OZOBAX DS
Clinical safety rating
cautionComprehensive clinical and safety monograph for OZOBAX DS (OZOBAX DS).
Baclofen, a gamma-aminobutyric acid (GABA) analog, acts as an agonist at GABA-B receptors in the spinal cord, leading to decreased excitatory neurotransmitter release and reduced muscle spasticity.

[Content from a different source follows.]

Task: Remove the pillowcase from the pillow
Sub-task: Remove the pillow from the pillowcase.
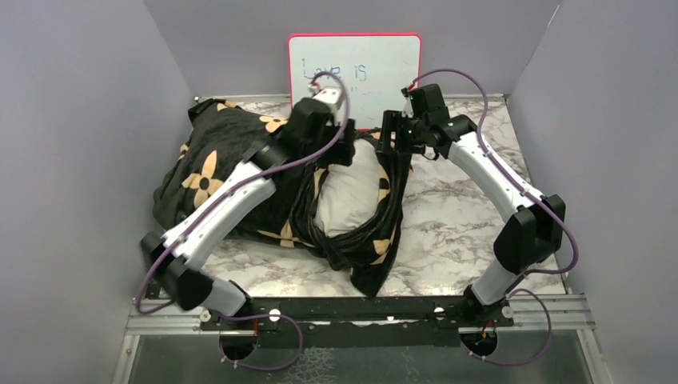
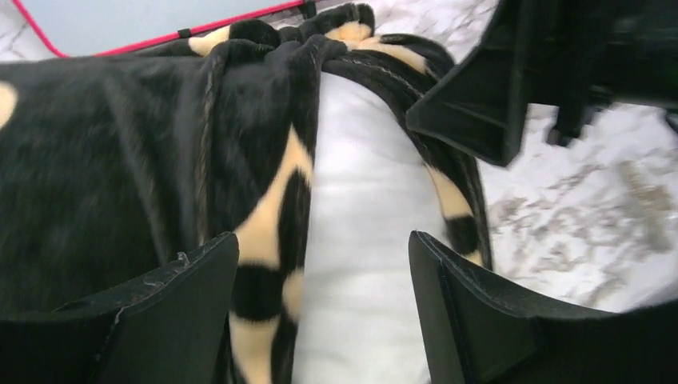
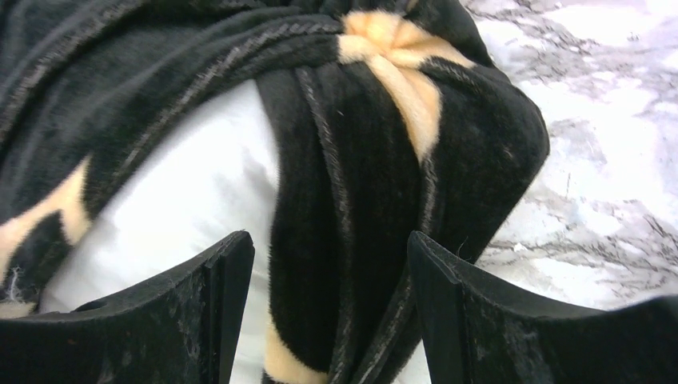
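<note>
Step in hand: re-gripping at the open mouth of the pillowcase [image 1: 212, 172].

1. Position of the work. The pillow [image 1: 348, 192] lay on the counter [image 1: 464, 216] just in front of the whiteboard [image 1: 354, 68]. Only one white end was bare, directly in front of the whiteboard's lower edge. The rest was sheathed in the pillowcase, which ran from the whiteboard out toward the left arm's side. The mouth of the pillowcase was bunched in thick folds around the bare end.

2. Left fingers [image 2: 184, 304]. Spread wide, holding nothing. They hung over the seam where the black fabric met the white pillow, close in front of the whiteboard.

3. Right fingers [image 3: 480, 320]. Spread wide, holding nothing. They hung over the bunched hem on the right arm's side of the bare end, also close in front of the whiteboard.

4. Progress. Judged early to middle: the mouth was rolled back, but most of the pillow was covered.

5. Next move, as judged. One set of fingers should descend and pinch the bare white end to anchor it. The other set should pinch the hem folds alone. Separate the two along the length of the pillow, away from the whiteboard's front.

6. Caution. The plush folds were thick and lay on the pillow fabric; a deep pinch could catch both layers
</note>
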`<state>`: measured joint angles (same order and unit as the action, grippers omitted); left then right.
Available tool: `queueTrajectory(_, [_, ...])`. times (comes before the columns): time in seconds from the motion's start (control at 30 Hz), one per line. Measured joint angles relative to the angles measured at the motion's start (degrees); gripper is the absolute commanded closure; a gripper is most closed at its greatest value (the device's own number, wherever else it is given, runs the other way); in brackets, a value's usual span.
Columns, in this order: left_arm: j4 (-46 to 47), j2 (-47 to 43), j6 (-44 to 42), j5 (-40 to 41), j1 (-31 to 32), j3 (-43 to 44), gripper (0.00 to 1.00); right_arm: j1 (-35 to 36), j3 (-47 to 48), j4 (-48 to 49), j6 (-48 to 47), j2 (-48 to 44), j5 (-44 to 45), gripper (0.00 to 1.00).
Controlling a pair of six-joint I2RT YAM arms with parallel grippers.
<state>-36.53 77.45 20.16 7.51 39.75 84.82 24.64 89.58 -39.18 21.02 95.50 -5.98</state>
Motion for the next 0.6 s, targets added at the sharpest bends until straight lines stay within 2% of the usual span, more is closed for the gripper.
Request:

| Metabolism | Hepatic metabolism via deamination; minor CYP450 involvement. |
| Excretion | Renal: 70-80% unchanged; fecal: 20-30%; biliary: <5% |
| Half-life | Terminal elimination half-life is 1.0-1.5 hours in patients with normal renal function; prolonged to 8-12 hours in moderate renal impairment (CrCl 30-50 mL/min) and up to 20-30 hours in severe renal impairment (CrCl <30 mL/min). |
| Protein binding | 20-30% bound to serum albumin. |
| Volume of Distribution | 0.2-0.3 L/kg; indicates distribution primarily into extracellular fluid. |
| Bioavailability | Oral: 95-100% (well absorbed); intravenous: 100%. |
| Onset of Action | Oral: 0.5-1 hour; peak effect at 1-2 hours. |
| Duration of Action | 6-8 hours based on minimum inhibitory concentration (MIC) for susceptible pathogens; prolonged in renal impairment. |
| Molecular Weight | 504.6 |
Adults: 600 mg orally twice daily; if efficacy not achieved after 2–3 weeks, may increase to 600 mg three times daily.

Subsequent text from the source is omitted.